The Niagara Falls Review

Sentencing in fatal crash adjourned

- ALISON LANGLEY alangley@postmedia.com

The fate of a Binbrook farmer, who caused a fatal crash after he failed to secure a tractor boom as he drove down a dark country road more than two years ago, is now in the hands of a local judge.

Benjamin Klunder was driving a tractor with a lowered 31.5-footwide boom in West Lincoln on May 14, 2015, when the boom penetrated the driver’s side of an oncoming car.

The driver, Randall Moore, 55, of Fonthill, died instantly from blunt force trauma to the head.

Klunder, 26, appeared in an Ontario Court of Justice in St.

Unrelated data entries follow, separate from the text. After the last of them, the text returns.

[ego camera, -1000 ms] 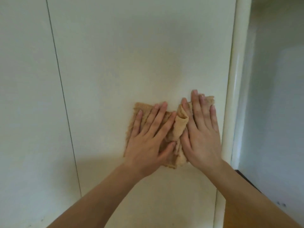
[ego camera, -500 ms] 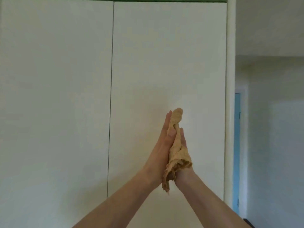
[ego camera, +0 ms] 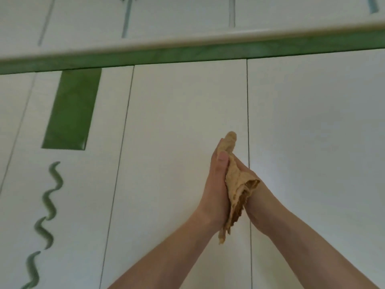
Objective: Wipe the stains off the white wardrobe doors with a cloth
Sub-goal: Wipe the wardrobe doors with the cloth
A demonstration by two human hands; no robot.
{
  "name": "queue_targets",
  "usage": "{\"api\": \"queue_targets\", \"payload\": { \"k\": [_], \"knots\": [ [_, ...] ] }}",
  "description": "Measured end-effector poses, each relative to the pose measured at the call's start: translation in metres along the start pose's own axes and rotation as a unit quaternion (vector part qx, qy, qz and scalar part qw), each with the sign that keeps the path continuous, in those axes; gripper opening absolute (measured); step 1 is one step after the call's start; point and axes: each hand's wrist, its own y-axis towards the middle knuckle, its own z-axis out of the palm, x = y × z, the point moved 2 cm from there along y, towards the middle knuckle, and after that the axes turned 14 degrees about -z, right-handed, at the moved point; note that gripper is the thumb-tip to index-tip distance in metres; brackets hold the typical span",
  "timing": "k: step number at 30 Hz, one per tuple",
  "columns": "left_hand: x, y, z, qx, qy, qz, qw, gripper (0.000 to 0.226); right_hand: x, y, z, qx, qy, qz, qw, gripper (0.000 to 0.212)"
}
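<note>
At the far left of the wardrobe front a wavy green painted line (ego camera: 46, 207) runs down a white panel, with a solid green rectangular inlay (ego camera: 71, 108) above it just under the green horizontal trim band (ego camera: 187, 55). Right of these comes the plain white wardrobe door (ego camera: 179, 126), bounded by thin dark seams, and in front of its right seam the two hands meet. The left hand (ego camera: 215, 190) stands edge-on with fingers straight and pointing up, its palm pressed flat against the crumpled tan cloth (ego camera: 235, 184); the right hand (ego camera: 255, 202) presses from the other side, so the cloth is sandwiched between the palms, one end poking out above the fingertips and a ragged tail hanging below the wrists. Both forearms rise from the near bottom edge and converge at the wrists. The cloth appears to be off the door surface, so this looks like a pause for regathering or refolding between wipes. Next, the cloth likely needs spreading flat against a panel; no stains are clearly visible here.
</note>
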Motion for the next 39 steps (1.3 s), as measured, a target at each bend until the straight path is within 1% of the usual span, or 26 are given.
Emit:
{"api": "queue_targets", "payload": {
  "k": [2,3,4,6,8,10,11,12,13,14,15,16,17,19,21,22,23,24,25,27,29,32,34,37,38,39],
  "knots": [
    [-0.012,0.011,-0.025,-0.011,-0.005,-0.033,0.999,0.120,-0.024,0.012,0.020,-0.030,0.079,0.007,0.996,0.036],
    [-0.020,0.016,-0.037,-0.028,0.011,-0.035,0.999,0.123,-0.030,0.017,0.038,-0.039,0.077,0.017,0.996,0.041],
    [-0.028,0.024,-0.054,-0.039,0.012,-0.014,0.999,0.122,-0.036,0.024,0.056,-0.031,0.072,0.018,0.997,0.046],
    [-0.043,0.048,-0.085,-0.021,0.024,0.026,0.999,0.112,-0.053,0.047,0.084,-0.101,0.113,0.010,0.988,0.049],
    [-0.056,0.061,-0.100,-0.014,0.056,0.032,0.998,0.104,-0.060,0.062,0.108,-0.153,0.166,-0.019,0.974,0.041],
    [-0.067,0.077,-0.117,-0.007,0.080,0.064,0.995,0.089,-0.066,0.084,0.127,-0.163,0.221,-0.053,0.960,0.025],
    [-0.074,0.084,-0.126,-0.018,0.108,0.088,0.990,0.080,-0.066,0.090,0.134,-0.179,0.267,-0.054,0.946,0.101],
    [-0.083,0.089,-0.136,-0.033,0.135,0.120,0.983,0.072,-0.069,0.100,0.144,-0.166,0.316,-0.074,0.931,0.079],
    [-0.091,0.094,-0.147,-0.043,0.156,0.152,0.975,0.064,-0.072,0.116,0.146,-0.192,0.236,-0.147,0.941,0.017],
    [-0.101,0.097,-0.158,-0.054,0.168,0.180,0.968,0.056,-0.066,0.126,0.154,-0.210,0.157,-0.169,0.950,0.023],
    [-0.110,0.100,-0.169,-0.067,0.179,0.200,0.961,0.048,-0.061,0.140,0.154,-0.212,-0.019,-0.227,0.950,0.025],
    [-0.118,0.102,-0.184,-0.082,0.185,0.218,0.955,0.040,-0.053,0.153,0.157,-0.227,-0.080,-0.273,0.931,0.024],
    [-0.126,0.104,-0.200,-0.100,0.197,0.236,0.946,0.031,-0.042,0.163,0.157,-0.228,-0.198,-0.351,0.887,0.023],
    [-0.138,0.105,-0.231,-0.142,0.229,0.251,0.930,0.018,-0.020,0.183,0.161,-0.212,-0.409,-0.479,0.747,0.029],
    [-0.144,0.107,-0.263,-0.175,0.245,0.245,0.921,0.013,-0.007,0.210,0.159,-0.173,-0.538,-0.549,0.616,0.040],
    [-0.146,0.108,-0.278,-0.191,0.249,0.240,0.919,0.012,-0.003,0.227,0.158,-0.162,-0.581,-0.557,0.571,0.044],
    [-0.149,0.110,-0.292,-0.207,0.252,0.236,0.915,0.012,0.001,0.247,0.154,-0.156,-0.614,-0.544,0.550,0.047],
    [-0.152,0.112,-0.305,-0.223,0.264,0.233,0.909,0.012,0.005,0.266,0.152,-0.165,-0.639,-0.517,0.545,0.048],
    [-0.156,0.115,-0.316,-0.238,0.281,0.230,0.901,0.011,0.008,0.285,0.149,-0.181,-0.660,-0.481,0.548,0.046],
    [-0.169,0.121,-0.337,-0.266,0.322,0.222,0.881,0.009,0.007,0.322,0.151,-0.185,-0.678,-0.410,0.581,0.041],
    [-0.186,0.127,-0.350,-0.286,0.349,0.207,0.868,0.007,-0.005,0.356,0.161,-0.136,-0.693,-0.361,0.608,0.046],
    [-0.210,0.135,-0.362,-0.305,0.352,0.214,0.858,0.010,-0.048,0.375,0.202,-0.005,-0.760,-0.317,0.568,0.061],
    [-0.219,0.136,-0.370,-0.318,0.335,0.251,0.851,0.010,-0.093,0.348,0.231,0.151,-0.770,-0.359,0.506,0.062],
    [-0.221,0.134,-0.379,-0.323,0.321,0.303,0.837,0.014,-0.144,0.282,0.238,0.392,-0.721,-0.433,0.373,0.062],
    [-0.217,0.133,-0.382,-0.317,0.324,0.302,0.839,0.015,-0.134,0.278,0.229,0.427,-0.712,-0.430,0.354,0.061],
    [-0.214,0.132,-0.384,-0.309,0.329,0.296,0.842,0.015,-0.117,0.286,0.218,0.417,-0.717,-0.426,0.363,0.061]
  ]
}}
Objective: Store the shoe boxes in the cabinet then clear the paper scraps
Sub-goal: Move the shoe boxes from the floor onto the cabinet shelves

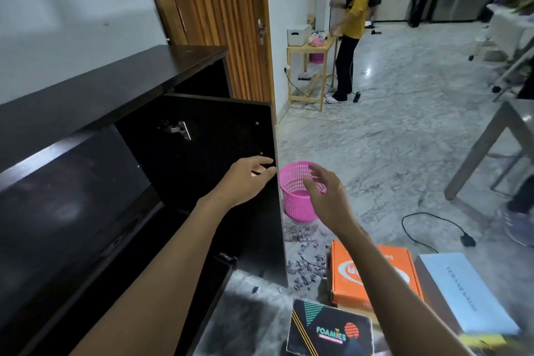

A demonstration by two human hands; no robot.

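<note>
On the gray floor (390, 139) sit a pink basket (297, 199), a heap of paper scraps (306, 267) just beside it, and near them an orange box (354, 272), a black box (323, 326) and a pale blue box (465, 292).

Mount: worn on the person's head, wide-angle, straight lines bowed near the edges.
Facing: forward and down, cabinet door (202, 153) on the left, marble floor (390, 139) on the right.
Nearness: left hand (248, 176) and right hand (326, 196) mid-frame at arm's length; shoe boxes (344, 274) close along the bottom edge.
Far end: back of the room small along the top.
Views: one.
</note>
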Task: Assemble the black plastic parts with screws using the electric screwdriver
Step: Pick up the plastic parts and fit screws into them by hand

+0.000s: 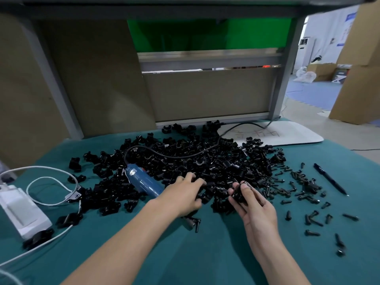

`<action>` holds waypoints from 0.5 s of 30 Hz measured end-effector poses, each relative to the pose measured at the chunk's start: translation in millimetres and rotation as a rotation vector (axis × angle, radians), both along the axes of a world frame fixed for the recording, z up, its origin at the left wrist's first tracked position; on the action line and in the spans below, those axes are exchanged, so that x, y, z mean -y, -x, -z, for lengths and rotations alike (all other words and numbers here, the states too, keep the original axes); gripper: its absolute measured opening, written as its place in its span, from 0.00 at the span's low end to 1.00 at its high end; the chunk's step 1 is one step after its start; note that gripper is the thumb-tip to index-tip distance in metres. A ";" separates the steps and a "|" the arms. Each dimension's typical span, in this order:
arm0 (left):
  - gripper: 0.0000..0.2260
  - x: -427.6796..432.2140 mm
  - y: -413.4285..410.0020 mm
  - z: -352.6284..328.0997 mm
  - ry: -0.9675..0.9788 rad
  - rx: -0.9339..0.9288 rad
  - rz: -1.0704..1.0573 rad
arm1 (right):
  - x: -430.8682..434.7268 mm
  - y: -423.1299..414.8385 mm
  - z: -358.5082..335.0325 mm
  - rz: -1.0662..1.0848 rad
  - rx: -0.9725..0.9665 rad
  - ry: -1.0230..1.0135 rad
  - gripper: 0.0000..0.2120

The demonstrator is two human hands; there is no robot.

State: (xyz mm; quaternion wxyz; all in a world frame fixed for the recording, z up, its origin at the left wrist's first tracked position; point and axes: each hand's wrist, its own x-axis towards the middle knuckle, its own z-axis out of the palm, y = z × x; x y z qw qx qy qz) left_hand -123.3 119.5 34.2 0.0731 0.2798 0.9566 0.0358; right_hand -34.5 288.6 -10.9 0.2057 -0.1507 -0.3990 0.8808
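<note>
Screwdriver (144, 182): blue, lay on the counter (205, 254) just left of the left fingers.
Left hand (183, 194): fingers spread, palm down on the pile of black parts (205, 161).
Right hand (255, 208): thumb and fingers pinched one black part (239, 193), near the left fingers.
Screws (298, 186): scattered right of the right fingers.
Pen (330, 178): farther right.

**Around the white board: what else lay about**

A white board (298, 134) with handwritten marks lay at the far right edge of the teal-covered counter (205, 254). Nearer than the board and a little to its right, a black pen (330, 179) lay slantwise. Far to the board's left sat a white box (22, 210) with a looped white cable (35, 167). Behind the board stood a grey frame post (285, 68). Left of that were a green backdrop (205, 36) and cardboard panels (92, 79). To the board's right, large cardboard boxes (357, 89) stood on the floor.
</note>
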 end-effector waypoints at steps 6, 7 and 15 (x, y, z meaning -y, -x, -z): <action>0.17 21.9 -22.1 -12.4 -0.099 -0.142 0.046 | -9.6 -2.8 -3.3 0.043 -0.004 0.076 0.11; 0.15 23.0 -27.5 -13.8 -0.076 -0.128 0.078 | -10.1 -2.8 -2.7 0.050 -0.001 0.073 0.10; 0.16 -2.0 -62.5 -17.8 -0.028 -0.128 0.184 | -6.0 -5.7 4.0 0.122 0.039 -0.074 0.06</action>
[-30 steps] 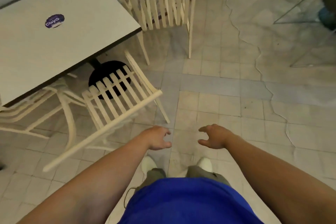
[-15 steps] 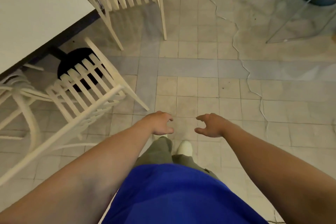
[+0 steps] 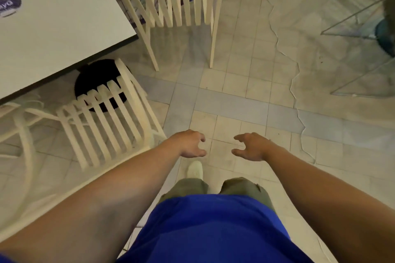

Catharines on Thursday to be sentenced on a charge of dangerous driving causing death.

After hearing final summations from the Crown and defence, Judge Peter Wilkie adjourned the matter to June 2.

Assistant Crown attorney Rick Monette is seeking a jail term of nine months, while defence counsel Roger Yachetti argued a suspended sentence, or a short jail term to be served intermitte­ntly, was a more appropriat­e penalty against his client, a first-time offender.

More than 30 character reference letters have been filed with the court on Klunder’s behalf.

Yachetti said the letters describe Klunder as a responsibl­e, hard-working young man “who exhibited, and continues to exhibit, great remorse in the death of Mr. Moore.”

Monette agreed that “but for this offence, he is of good character” but maintained a jail term was warranted.

He said the defendant is a trained operator of a commercial vehicle and should have taken proper steps to ensure the boom was in the proper position when he drove the “massive piece of machinery down a dark country road.”

Yachetti said his client was not under the influence of drugs or alcohol at the time of the offence and described the incident was a “serious error of judgment.”

Klunder was driving a John Deere tractor that was pulling an agricultur­al seeder. The seeder has a boom that can be extended 31.5 feet at a height of three feet.

The boom was not locked in place as the tractor rumbled down the 22-foot-wide road at about 9:30 p.m.

It had already knocked out a mailbox and a road sign before Moore’s car was struck.

Klunder, who had worked a 16-hour day in the fields, didn’t stop after the collision.

Police located the tractor later at a farm in Smithville and Klunder was arrested.

A homeowner, unaware that a fatal collision had occurred, told police he had stopped the tractor and confronted the driver about the damaged mailbox.